Samour, founder and chairman of MacroChem Corporation, a specialty pharmaceutical firm based in Lexington, Mass., earned his doctorate in organic chemistry from BU in 1950. In the mid-1980s, one of his first successes in pharmaceutical research was the development of a more effective cement to hold brace brackets against teeth without causing a mottling pattern. He also patented a topical drug-absorption agent called SEPA that delivers drugs into the bloodstream through the skin at a constant rate.

Earlier this year he funded the Samour Family Professorship in Organic Chemistry, the first endowed chair in the CAS department of chemistry. James Panek, a CAS professor of chemistry, was named to the professorship in April 2004. Dennis Berkey, former dean of arts and sciences and University provost, and now president of Worcester Polytechnic Institute, told the Boston Globe that Samour had saved the money for the professorship over many years, while also supporting BU financially and serving on the dean’s advisory committee. “Carlos was a wonderfully warm human being, a very loyal alumnus,” Berkey said. “He was especially encouraging of the relationship between the medical school and the arts and sciences program, and understood the power of science in developing medical technologies and therapeutics.”

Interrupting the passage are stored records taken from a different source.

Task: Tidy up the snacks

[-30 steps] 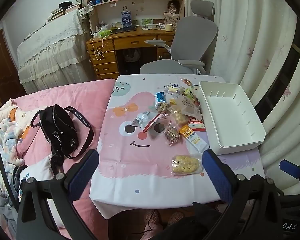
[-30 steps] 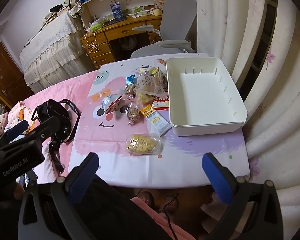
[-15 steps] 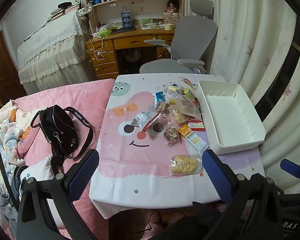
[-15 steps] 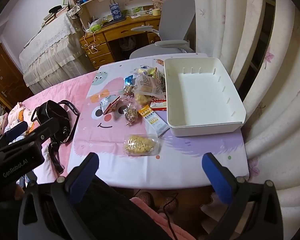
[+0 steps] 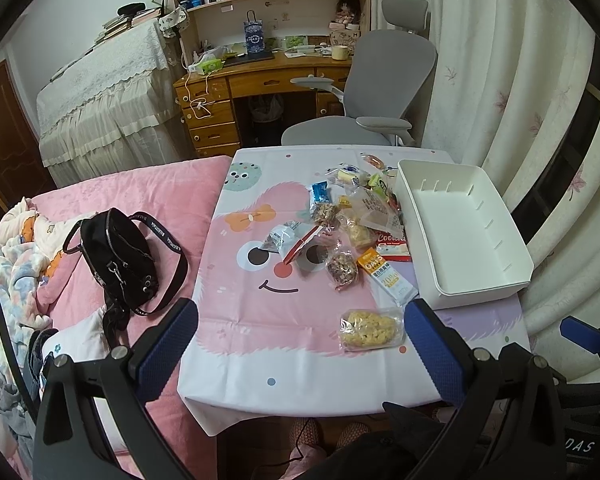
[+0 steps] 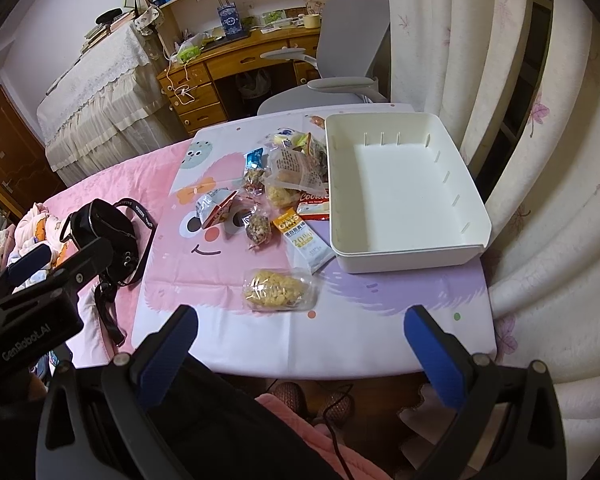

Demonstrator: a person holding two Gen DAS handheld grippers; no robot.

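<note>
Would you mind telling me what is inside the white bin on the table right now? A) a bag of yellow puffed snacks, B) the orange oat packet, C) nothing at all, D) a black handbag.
C: the white bin shows only its bare floor, while the yellow snack bag and the oat packet lie on the tablecloth beside it.

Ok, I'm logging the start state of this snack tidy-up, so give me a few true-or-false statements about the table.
1. The white bin holds no snacks. True.
2. The yellow puffed snack bag lies nearest the table's front edge. True.
3. The right gripper grips a packet. False: it is open and holds nothing.
4. The black handbag sits on the table. False: it lies on the pink bedding beside it.
5. The left gripper is open. True.
</note>
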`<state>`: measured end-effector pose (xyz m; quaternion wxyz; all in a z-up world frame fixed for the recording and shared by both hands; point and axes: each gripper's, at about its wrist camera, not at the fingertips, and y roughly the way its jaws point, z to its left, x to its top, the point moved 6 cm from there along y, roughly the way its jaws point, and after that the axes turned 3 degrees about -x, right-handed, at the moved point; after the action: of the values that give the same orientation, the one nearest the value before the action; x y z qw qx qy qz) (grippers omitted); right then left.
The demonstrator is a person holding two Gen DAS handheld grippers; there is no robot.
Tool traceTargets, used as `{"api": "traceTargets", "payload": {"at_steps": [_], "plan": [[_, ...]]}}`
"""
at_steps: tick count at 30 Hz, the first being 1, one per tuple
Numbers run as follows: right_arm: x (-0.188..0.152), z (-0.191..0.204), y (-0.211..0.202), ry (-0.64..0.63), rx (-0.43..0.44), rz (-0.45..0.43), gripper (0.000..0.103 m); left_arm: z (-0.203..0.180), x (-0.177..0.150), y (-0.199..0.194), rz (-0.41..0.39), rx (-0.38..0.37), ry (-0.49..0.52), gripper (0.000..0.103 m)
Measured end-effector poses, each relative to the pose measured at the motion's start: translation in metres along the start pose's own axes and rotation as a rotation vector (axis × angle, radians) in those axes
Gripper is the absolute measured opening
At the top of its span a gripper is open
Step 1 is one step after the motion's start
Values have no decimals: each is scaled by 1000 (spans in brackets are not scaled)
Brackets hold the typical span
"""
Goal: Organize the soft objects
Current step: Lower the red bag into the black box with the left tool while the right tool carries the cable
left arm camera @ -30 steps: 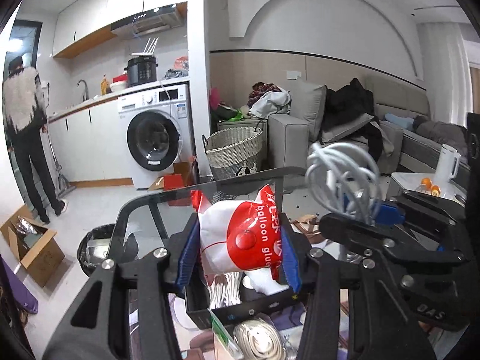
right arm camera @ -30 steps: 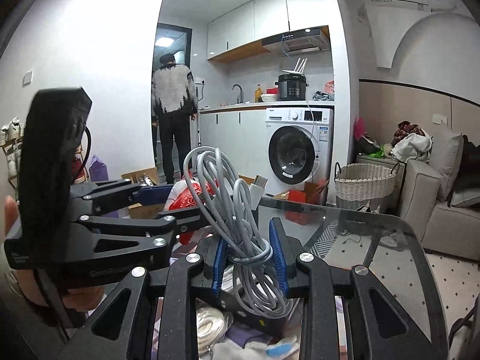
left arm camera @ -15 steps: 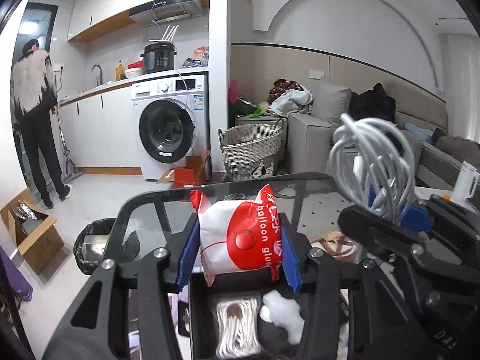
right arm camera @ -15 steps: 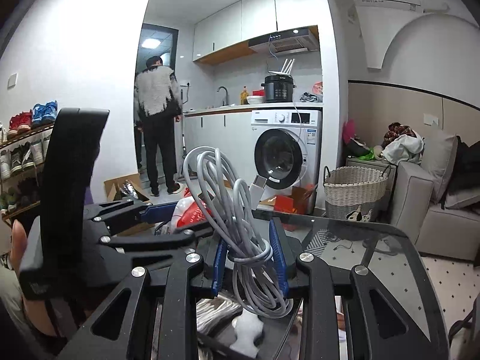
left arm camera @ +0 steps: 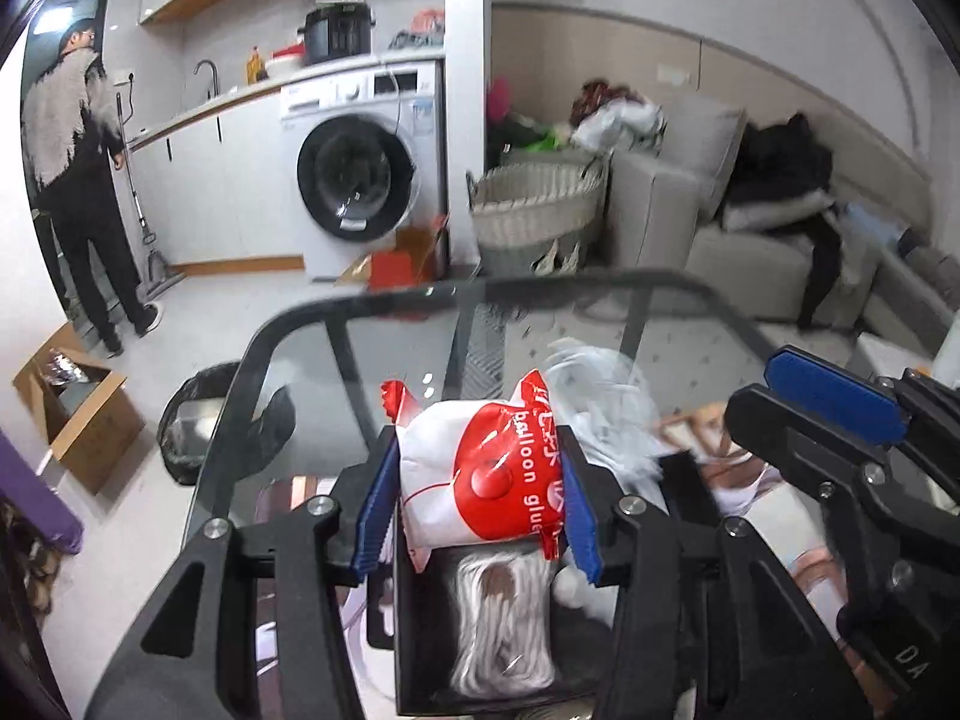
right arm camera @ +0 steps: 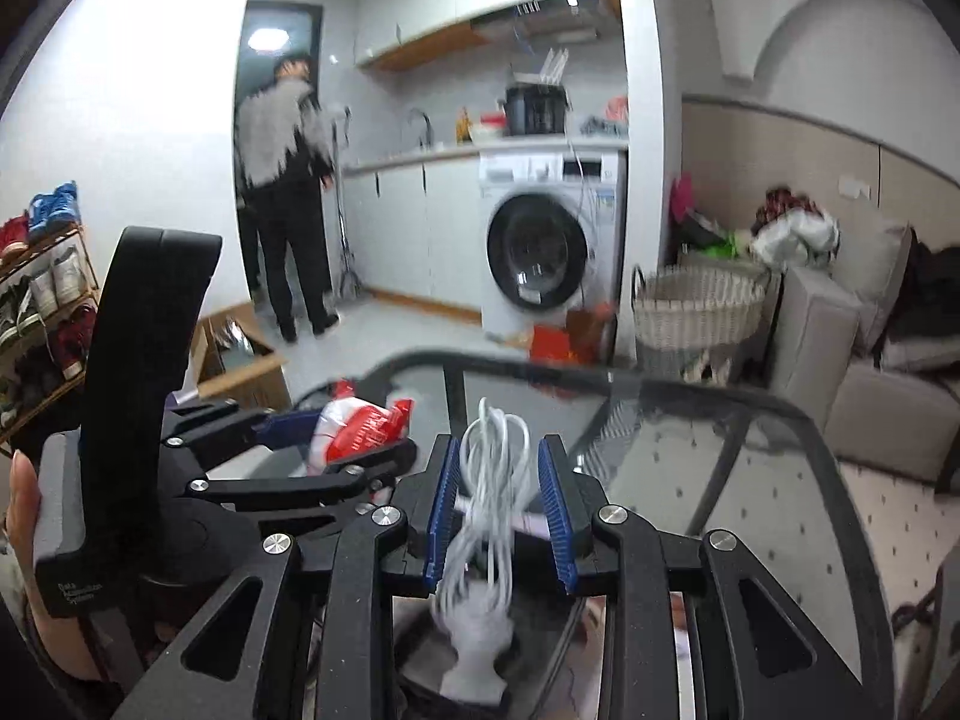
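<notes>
On my left, the left tool (left arm camera: 477,513) is clenched on the red-and-white balloon glue packet (left arm camera: 480,483), its blue pads pressing the packet's two sides so that it stands upright between them. Straight below it sits a black box (left arm camera: 414,648) holding a bundle of pale string (left arm camera: 501,624); I judge a short drop would put the packet there, so the left hand is the nearer one for that compartment.

Moving right, the right tool (right arm camera: 499,510) has its pads spread either side of a coiled white cable (right arm camera: 493,480). The coil's long axis runs upright, its loops rising above the pads and its tail trailing down toward the box. The cable is blurred and I see gaps between it and each pad, so I cannot tell whether it is gripped or has been let go.

Both tools hover above a glass table (right arm camera: 690,420) with a dark rounded rim. Beyond it I see a washing machine (right arm camera: 549,252), a wicker basket (right arm camera: 696,312) and a grey sofa (right arm camera: 852,372), and a person (right arm camera: 285,180) stands at the kitchen counter, well apart from my work
</notes>
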<state>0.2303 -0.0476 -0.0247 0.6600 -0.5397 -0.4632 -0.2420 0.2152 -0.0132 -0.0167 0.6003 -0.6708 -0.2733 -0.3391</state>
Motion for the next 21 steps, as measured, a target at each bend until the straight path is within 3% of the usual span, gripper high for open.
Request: {"api": "traceTargets", "payload": {"at_steps": [5,10,13,21], "plan": [[-24,-13,30,53,15,153,28,-6,-19,26,170,-27,-2,48],[-51,-11,53,49,49,309,28,-13,-36,40,288,-12,32,48],[-58,-13,59,38,55,346,28,-15,-45,46,360,-35,31,49],[-75,-16,70,47,59,431,28,-21,-57,49,416,-15,77,58]]}}
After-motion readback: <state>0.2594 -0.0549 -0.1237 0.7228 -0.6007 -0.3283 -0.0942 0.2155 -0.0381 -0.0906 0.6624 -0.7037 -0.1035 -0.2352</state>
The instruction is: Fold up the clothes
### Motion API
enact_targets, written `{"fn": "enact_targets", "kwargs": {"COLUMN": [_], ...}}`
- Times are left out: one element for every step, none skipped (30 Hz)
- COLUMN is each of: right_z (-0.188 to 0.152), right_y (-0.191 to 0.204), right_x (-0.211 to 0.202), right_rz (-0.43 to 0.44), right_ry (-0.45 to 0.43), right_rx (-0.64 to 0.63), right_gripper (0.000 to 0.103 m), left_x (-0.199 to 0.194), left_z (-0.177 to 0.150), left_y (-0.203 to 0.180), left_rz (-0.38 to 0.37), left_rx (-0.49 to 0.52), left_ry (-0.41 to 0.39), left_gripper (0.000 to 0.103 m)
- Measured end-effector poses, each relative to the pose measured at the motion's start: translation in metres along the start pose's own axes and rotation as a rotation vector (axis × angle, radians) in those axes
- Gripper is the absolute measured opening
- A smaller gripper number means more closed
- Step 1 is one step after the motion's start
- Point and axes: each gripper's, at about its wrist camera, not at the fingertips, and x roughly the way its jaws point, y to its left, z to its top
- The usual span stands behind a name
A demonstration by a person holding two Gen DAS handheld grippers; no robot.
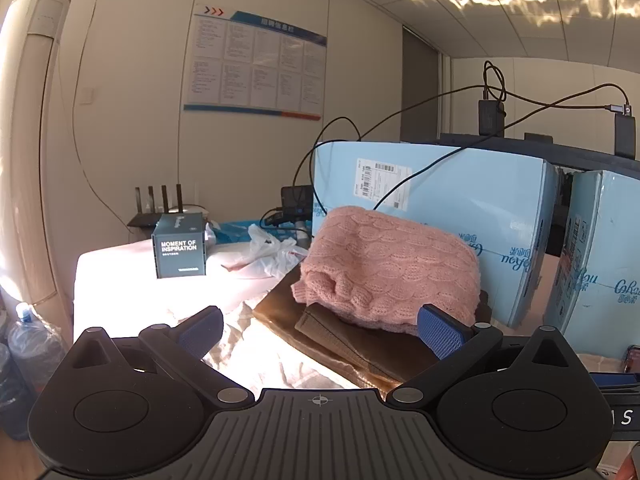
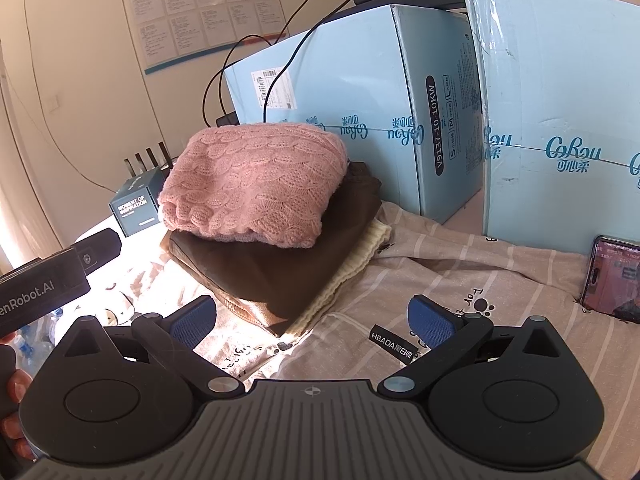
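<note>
We are hovering both claws wide and empty in front of the folded stack.

We are holding the left gripper (image 1: 320, 330) and the right gripper (image 2: 314, 322) with jaws spread and nothing between them, just short of the pink cable-knit sweater (image 2: 252, 184). That sweater is sitting folded on top of a brown garment (image 2: 280, 272), which is lying on a cream knit (image 2: 356, 264), all on the patterned bedsheet (image 2: 460, 280) in front of the blue cartons (image 2: 360, 100). We are judging the sweater soft, light and floppy, so pinching a thick folded edge near its front corners looks safest.
</note>
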Motion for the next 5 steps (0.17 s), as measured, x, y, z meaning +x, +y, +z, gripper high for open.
{"fn": "enact_targets", "kwargs": {"right_z": [0.0,0.0,-0.0001,-0.0002,-0.0003], "right_y": [0.0,0.0,0.0,0.0001,0.0002], "right_x": [-0.0001,-0.0001,0.0,0.0,-0.0001], "right_rz": [0.0,0.0,0.0,0.0,0.0], "right_ry": [0.0,0.0,-0.001,-0.001,-0.001], "right_rx": [0.0,-0.001,-0.001,-0.001,-0.002], "right_gripper": [0.103,0.103,0.103,0.103,0.103], "left_x": [-0.0002,-0.0005,-0.0008,-0.0011,-0.0013], "left_z": [0.0,0.0001,0.0001,0.0001,0.0002], "left_y": [0.0005,0.001,0.0014,0.0016,0.0018], "left_rz": [0.0,-0.001,-0.001,-0.001,-0.001], "left_rx": [-0.002,-0.004,-0.005,-0.006,-0.006], "left_ry": [0.0,-0.001,-0.002,-0.002,-0.003], "left_gripper": [0.103,0.103,0.103,0.103,0.103]}}
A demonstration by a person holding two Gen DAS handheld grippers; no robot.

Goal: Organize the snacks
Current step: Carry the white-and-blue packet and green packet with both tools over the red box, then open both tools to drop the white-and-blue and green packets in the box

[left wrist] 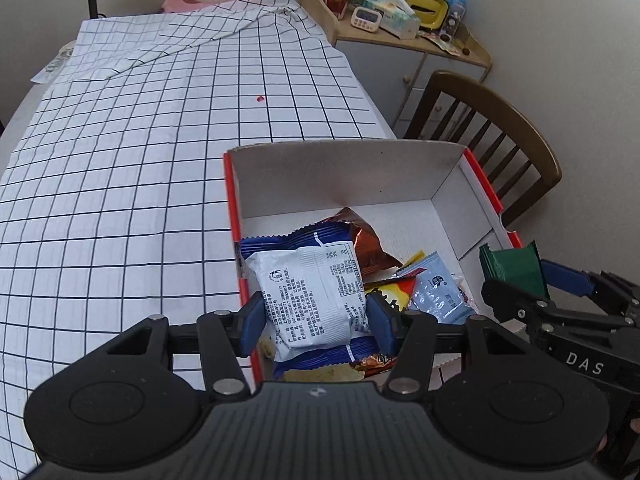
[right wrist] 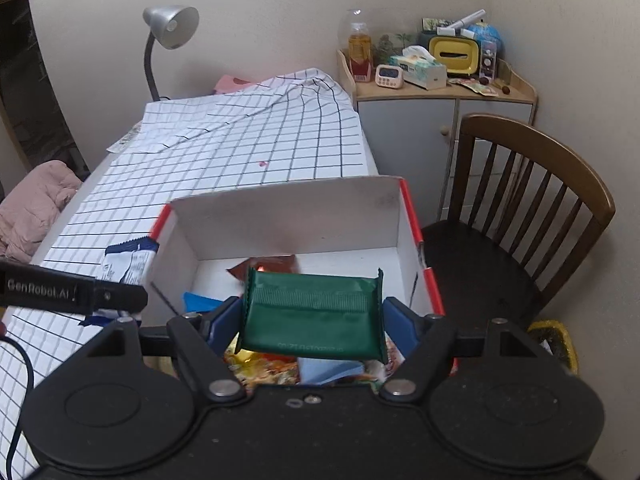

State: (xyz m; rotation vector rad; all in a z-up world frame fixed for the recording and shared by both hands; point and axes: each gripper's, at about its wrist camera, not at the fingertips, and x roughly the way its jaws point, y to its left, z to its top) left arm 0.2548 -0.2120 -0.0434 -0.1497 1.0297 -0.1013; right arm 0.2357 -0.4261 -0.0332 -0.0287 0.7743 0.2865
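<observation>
A red-edged cardboard box (left wrist: 352, 176) sits on the checked tablecloth and holds several snack packets. My left gripper (left wrist: 316, 316) is shut on a white-and-blue snack packet (left wrist: 312, 292), held above the box's near left corner. It also shows in the right wrist view (right wrist: 128, 264). My right gripper (right wrist: 312, 320) is shut on a dark green packet (right wrist: 312, 316), held over the box's (right wrist: 288, 216) near side. The green packet also shows in the left wrist view (left wrist: 514, 266) at the box's right wall. A brown packet (left wrist: 364, 240) and a light blue packet (left wrist: 436, 292) lie inside.
A wooden chair (right wrist: 520, 216) stands right of the table. A cabinet (right wrist: 440, 92) with clutter stands behind it. A desk lamp (right wrist: 168, 32) is at the table's far end. A small red speck (left wrist: 260, 99) lies on the tablecloth (left wrist: 120, 200).
</observation>
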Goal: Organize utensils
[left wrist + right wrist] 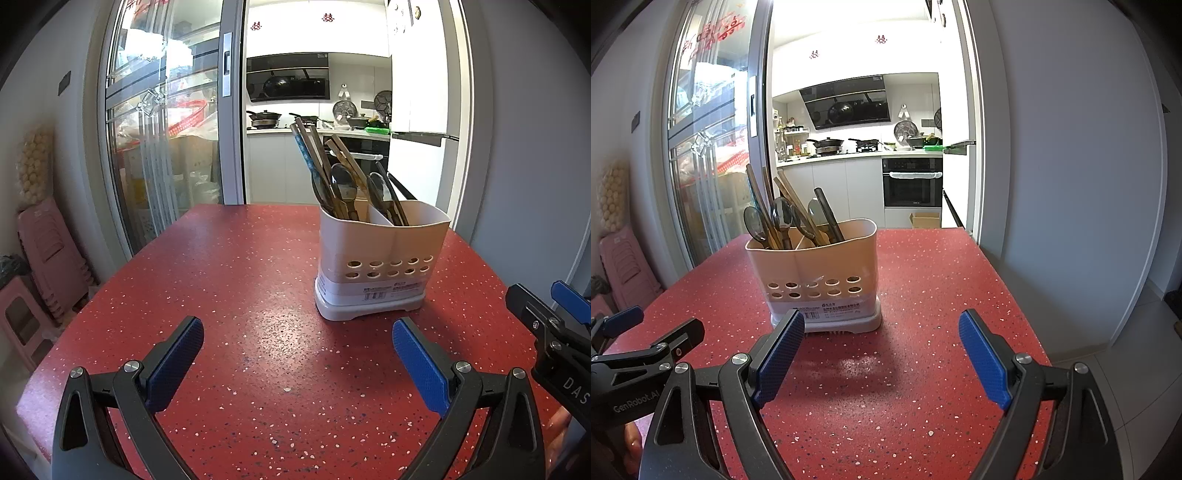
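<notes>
Okay, both tools are parked over the red speckled table (229, 280) and nothing is in my grip. Left gripper (298, 350): jaws spread wide, blue pads (177, 363) well apart, only bare tabletop between them. Right gripper (881, 349): the same, jaws wide, nothing between its blue pads (984, 360).

The thing that matters is the white utensil holder (380, 254), standing upright on the table ahead of both tools, with a divider splitting it into two compartments. From the left tool it sits ahead and off to the right, beyond the right-hand finger. From the right wrist view the utensil holder (816, 269) is ahead and to the left, its base just past the tip of the left-hand finger.

Everything appears to be in the caddy already: spoons (343, 188) bowl-up, wooden chopsticks (317, 155), and a dark-handled piece (829, 218) in the right-side compartment. All of them lean, long axes running up and away toward the kitchen doorway, tops tilted left. I see no loose utensil on the table.

My read: the right tool is the nearer one to the holder. Any pick from here means coming down on those slanted handles from above, jaws turned across the handle, not along it. The bunch is crowded, so pulling one could drag its neighbours.
</notes>
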`<state>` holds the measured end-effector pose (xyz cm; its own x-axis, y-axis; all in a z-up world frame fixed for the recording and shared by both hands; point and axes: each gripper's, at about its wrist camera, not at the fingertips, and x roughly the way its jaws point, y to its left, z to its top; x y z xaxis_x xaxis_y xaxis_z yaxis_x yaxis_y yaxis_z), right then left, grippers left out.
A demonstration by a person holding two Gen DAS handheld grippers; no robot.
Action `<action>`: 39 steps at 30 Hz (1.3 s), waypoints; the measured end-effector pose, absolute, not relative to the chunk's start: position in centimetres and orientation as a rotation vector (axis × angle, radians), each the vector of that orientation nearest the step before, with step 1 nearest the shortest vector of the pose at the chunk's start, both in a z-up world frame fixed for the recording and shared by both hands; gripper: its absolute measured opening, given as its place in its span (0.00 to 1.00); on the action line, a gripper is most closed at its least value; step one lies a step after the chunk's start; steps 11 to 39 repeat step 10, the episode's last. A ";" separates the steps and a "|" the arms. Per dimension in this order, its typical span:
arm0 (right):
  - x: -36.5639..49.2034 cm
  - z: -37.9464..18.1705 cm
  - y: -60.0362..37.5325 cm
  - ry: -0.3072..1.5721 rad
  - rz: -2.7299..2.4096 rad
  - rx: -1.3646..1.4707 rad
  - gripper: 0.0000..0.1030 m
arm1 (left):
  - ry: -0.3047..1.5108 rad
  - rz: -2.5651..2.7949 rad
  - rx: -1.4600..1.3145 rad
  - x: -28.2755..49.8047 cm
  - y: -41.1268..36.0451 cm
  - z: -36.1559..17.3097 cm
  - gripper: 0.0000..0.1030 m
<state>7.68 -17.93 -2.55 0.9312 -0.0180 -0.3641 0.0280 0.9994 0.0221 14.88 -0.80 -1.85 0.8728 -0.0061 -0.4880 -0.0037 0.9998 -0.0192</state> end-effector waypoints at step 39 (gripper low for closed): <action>7.4 -2.6 -17.7 0.377 -0.022 0.027 0.85 | 0.512 -0.009 -0.021 15.0 -0.8 -1.8 1.00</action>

In appreciation for his education at BU, Samour recently donated more than half a million dollars in MacroChem stock to the Samour Family Trust Fund, which he established in 1986 to enhance relationships among researchers at the College and Graduate School of Arts and Sciences, the College of Engineering, and the School of Medicine, and to improve University-industry relations.

Samour also donated $10,000 in MacroChem stock to the new Arts and Sciences Endowment Fund, whose income will support faculty professorships, fellowships for graduate students, and undergraduate programs.

Samour was born in El Salvador in 1920. In 1942 he received his B.A. and in 1944 his M.A. in chemistry from American University of Beirut. He received his M.S. in organic chemistry from MIT in 1947. After earning his Ph.D., he was a postdoctoral research fellow at Boston University until 1952. He worked as a research chemist for the Kendall Company for five years, and was then appointed director of its Theodore Clark Laboratory. In 1973, he was promoted to director of the company’s Lexington Research Laboratory. Samour formed MacroChem in 1982.